— About this task —
Below are records; how many of their lines hold the string "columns"? Reply with nothing but the number.

▬▬▬

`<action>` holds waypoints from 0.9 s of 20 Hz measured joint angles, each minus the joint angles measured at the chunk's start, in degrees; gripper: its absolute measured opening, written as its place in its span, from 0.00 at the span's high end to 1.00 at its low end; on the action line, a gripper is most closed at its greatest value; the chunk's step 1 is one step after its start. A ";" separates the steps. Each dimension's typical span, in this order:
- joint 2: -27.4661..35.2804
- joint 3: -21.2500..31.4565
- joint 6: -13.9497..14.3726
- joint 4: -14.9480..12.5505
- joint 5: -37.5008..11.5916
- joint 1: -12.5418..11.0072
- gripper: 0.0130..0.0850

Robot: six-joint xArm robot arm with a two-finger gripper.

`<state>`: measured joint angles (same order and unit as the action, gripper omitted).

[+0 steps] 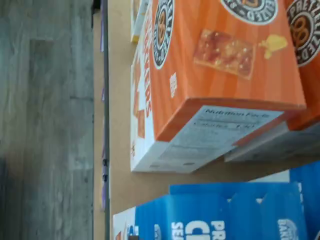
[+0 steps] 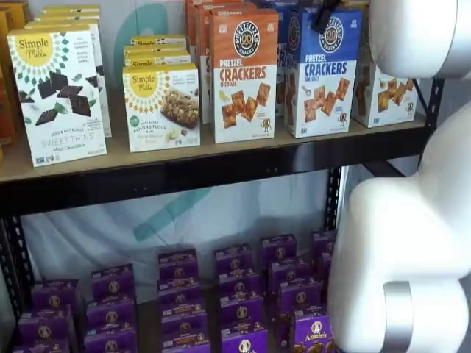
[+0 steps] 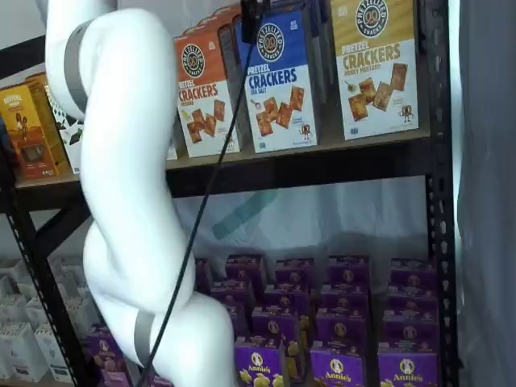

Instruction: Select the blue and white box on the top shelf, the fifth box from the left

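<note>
While the gripper's (image 3: 254, 10) black fingers, spread wide, hang just above the tall blue and white cardboard box (image 3: 280, 85) on the tan top shelf (image 2: 221, 151), the approach step is under way; next comes lowering the fingers astride its top.

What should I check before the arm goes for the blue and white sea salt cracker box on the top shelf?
1. Target present: tall blue and white carton stands upright at the front of the tan top shelf board, in both shelf views. Ok.
2. Neighbours: orange-topped Cheddar carton stands close beside it; little side room for the fingers. Not ok.
3. Claw position: black claw hangs at the picture's upper edge over the blue carton's top. Ok.
4. Claw opening: fingers mostly cropped in both shelf views; the gap is not visible. Cannot tell.
5. Black cable hangs in front of the shelf; snag risk. Cannot tell.
</note>
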<state>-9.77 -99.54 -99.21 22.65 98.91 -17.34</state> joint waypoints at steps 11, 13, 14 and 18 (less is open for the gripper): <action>1.66 -1.99 -0.51 -5.38 3.56 1.43 0.00; 1.18 -1.14 -0.54 -5.93 3.13 1.70 0.00; 0.81 -0.54 -0.54 -6.15 2.66 1.86 0.00; -0.34 1.47 -0.54 -6.80 1.06 2.35 0.00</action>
<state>-10.11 -98.06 -99.76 15.85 99.97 -14.99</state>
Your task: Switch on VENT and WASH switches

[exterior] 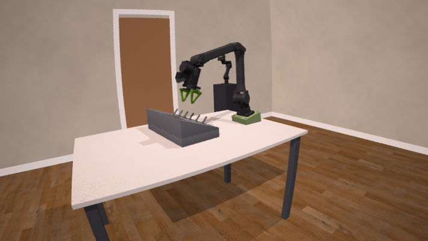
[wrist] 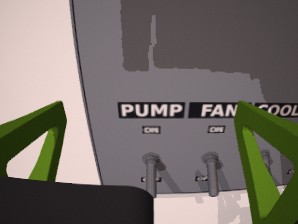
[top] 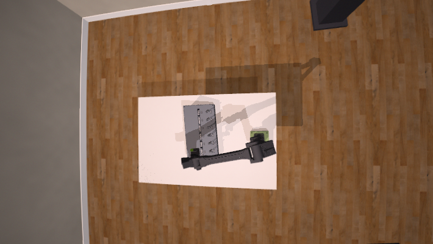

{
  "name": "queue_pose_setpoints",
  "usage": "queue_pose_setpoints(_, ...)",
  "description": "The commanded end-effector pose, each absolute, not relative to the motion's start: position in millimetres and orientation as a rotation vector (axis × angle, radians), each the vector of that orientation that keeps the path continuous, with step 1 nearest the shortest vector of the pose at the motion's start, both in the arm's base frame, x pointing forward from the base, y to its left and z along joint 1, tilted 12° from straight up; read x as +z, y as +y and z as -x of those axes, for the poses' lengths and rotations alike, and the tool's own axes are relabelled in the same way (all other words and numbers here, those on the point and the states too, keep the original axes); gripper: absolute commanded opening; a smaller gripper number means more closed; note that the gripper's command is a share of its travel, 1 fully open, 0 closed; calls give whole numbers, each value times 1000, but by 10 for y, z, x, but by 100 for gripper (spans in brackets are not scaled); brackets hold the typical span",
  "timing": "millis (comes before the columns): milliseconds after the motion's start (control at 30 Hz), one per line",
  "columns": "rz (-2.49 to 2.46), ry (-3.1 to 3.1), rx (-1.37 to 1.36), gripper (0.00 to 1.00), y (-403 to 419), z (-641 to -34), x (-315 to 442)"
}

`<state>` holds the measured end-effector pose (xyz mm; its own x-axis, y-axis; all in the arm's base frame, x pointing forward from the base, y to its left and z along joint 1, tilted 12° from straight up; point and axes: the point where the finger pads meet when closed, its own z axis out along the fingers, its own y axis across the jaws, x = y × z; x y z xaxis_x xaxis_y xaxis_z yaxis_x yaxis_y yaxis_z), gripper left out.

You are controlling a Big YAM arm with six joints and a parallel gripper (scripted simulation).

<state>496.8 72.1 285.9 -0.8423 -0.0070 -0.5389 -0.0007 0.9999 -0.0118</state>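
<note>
The grey wedge-shaped console (top: 191,128) (exterior: 181,131) (wrist: 200,36) stands on the white table (top: 158,143) (exterior: 120,169). A row of several toggle levers (top: 210,128) (exterior: 190,115) runs along it. My gripper (top: 193,150) (exterior: 189,97) (wrist: 150,110) is open and empty, hanging well above the PUMP end of the console. In the wrist view the PUMP lever (wrist: 152,171) and the FAN lever (wrist: 212,171) lean away from their ON marks. The COOL label (wrist: 280,111) shows at the edge, partly behind my right finger. The VENT and WASH switches are out of the wrist view.
The arm's green base (top: 259,134) (exterior: 246,118) sits at the table's edge beside the console. A dark cabinet (exterior: 224,96) (top: 330,13) stands on the floor behind the table. A brown door (exterior: 144,66) is in the back wall.
</note>
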Motion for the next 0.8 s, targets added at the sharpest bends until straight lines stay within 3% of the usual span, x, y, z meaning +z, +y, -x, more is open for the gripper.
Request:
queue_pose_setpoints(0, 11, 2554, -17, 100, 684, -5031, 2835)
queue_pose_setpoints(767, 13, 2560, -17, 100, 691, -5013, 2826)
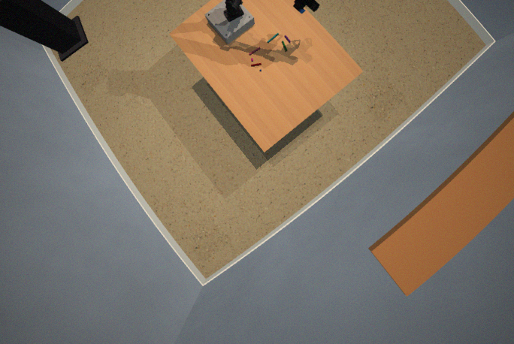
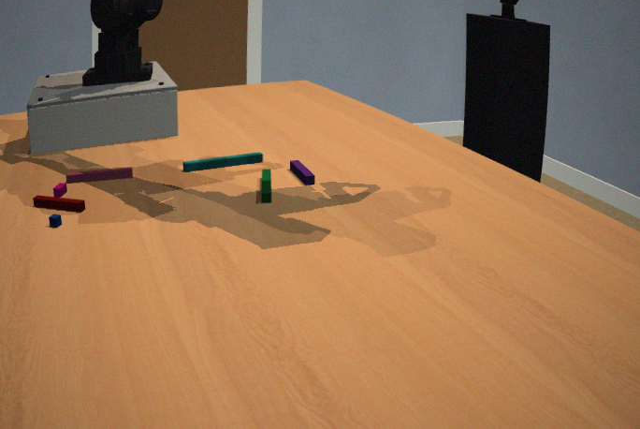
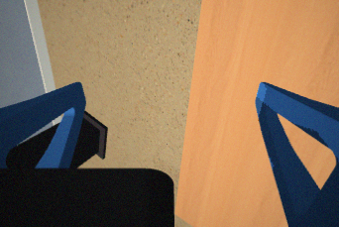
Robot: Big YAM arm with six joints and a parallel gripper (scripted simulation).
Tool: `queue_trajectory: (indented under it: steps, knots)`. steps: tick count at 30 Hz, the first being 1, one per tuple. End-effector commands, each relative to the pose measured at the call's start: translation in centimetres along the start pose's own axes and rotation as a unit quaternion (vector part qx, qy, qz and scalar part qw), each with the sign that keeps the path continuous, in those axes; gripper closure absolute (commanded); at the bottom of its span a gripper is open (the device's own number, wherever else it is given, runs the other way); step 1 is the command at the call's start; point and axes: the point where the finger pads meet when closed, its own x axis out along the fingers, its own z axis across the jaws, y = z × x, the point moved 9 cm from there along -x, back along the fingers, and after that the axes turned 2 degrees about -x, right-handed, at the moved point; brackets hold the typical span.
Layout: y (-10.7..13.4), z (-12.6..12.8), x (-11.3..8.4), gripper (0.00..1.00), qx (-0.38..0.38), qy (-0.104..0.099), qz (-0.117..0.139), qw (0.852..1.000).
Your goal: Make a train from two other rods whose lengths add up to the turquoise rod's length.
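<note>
Seven rods lie flat on the wooden table near the arm's base. The turquoise rod [image 2: 223, 161] [image 1: 273, 37] is at the back, with the purple rod [image 2: 301, 171] to its right and the green rod [image 2: 266, 184] in front of it. To the left lie the pink rod [image 2: 99, 174], the short magenta rod [image 2: 59, 189], the red rod [image 2: 58, 203] and the blue cube [image 2: 54, 220]. All lie apart from each other. My gripper [image 1: 305, 8] is open and empty, high above the table's far edge, away from the rods. The wrist view shows its blue fingers wide apart over the table edge and the floor.
The arm's grey base block [image 2: 101, 108] stands on the table behind the rods. A black pedestal [image 2: 505, 92] carrying another arm stands on the floor beyond the table's right edge. The table edge [image 3: 193, 99] runs under the gripper.
</note>
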Motion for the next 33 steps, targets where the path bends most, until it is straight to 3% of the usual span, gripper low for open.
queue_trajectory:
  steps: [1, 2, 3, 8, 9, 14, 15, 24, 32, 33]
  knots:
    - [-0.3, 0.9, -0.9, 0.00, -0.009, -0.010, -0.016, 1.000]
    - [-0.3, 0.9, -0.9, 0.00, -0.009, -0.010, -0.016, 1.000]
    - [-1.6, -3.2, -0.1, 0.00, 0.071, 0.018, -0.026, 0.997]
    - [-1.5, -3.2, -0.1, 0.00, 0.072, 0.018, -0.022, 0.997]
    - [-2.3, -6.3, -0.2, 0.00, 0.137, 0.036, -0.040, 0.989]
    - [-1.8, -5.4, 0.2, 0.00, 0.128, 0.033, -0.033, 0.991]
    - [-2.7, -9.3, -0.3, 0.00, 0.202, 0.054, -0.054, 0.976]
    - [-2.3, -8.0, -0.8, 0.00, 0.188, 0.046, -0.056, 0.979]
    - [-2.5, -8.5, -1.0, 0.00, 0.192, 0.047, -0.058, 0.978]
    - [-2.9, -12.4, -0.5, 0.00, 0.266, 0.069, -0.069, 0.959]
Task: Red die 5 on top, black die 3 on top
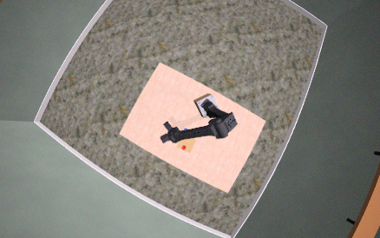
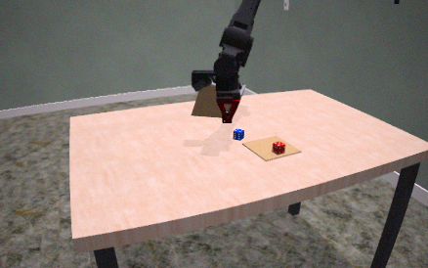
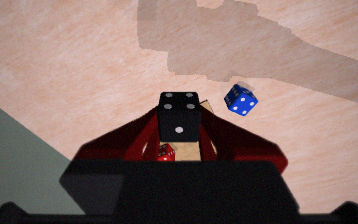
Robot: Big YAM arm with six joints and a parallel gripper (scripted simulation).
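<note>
Black die [image 2: 228,114] [image 3: 179,117]: held above the table [image 1: 143,113] [image 2: 147,171] [image 3: 75,65], off the mat [image 1: 192,144] [image 2: 256,146] [image 3: 187,151], to its left and somewhat far. Wrist view gives a single pip on one face and four on the adjoining one. Gripper [image 1: 173,134] [image 2: 227,118] [image 3: 179,111]: part closed, its red fingers either side of the die, gripping it.

Step in hand, as judged: reorienting or carrying the black die. Neither readable face is a 3. If the grip does not already bring 3 uppermost, the next move calls for a wrist turn or a set-down and regrasp, then a level lowering onto bare mat, clear of the red die. Risk: a tilted release could roll the cube onto a wrong face.

Red die [image 1: 184,148] [image 2: 278,148] [image 3: 166,152]: on the mat, toward its near right part. Its top count is too small to read with confidence; whether it needs turning is undetermined.

Blue die [image 2: 238,134] [image 3: 242,100]: on the table, just beyond the mat's left side. One face reads four in the wrist view. It should be left undisturbed.

Materials: dice are cubes with pale pips, edges slightly softened. Mat is a thin tan square, apparently lying flat, finish plain. Table top is pinkish, with faint wood-like grain; legs dark and straight. Beyond it, the floor [image 1: 130,65] [image 2: 29,171] is mottled grey-green with brownish flecks.
</note>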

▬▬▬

— Solved exercise —
2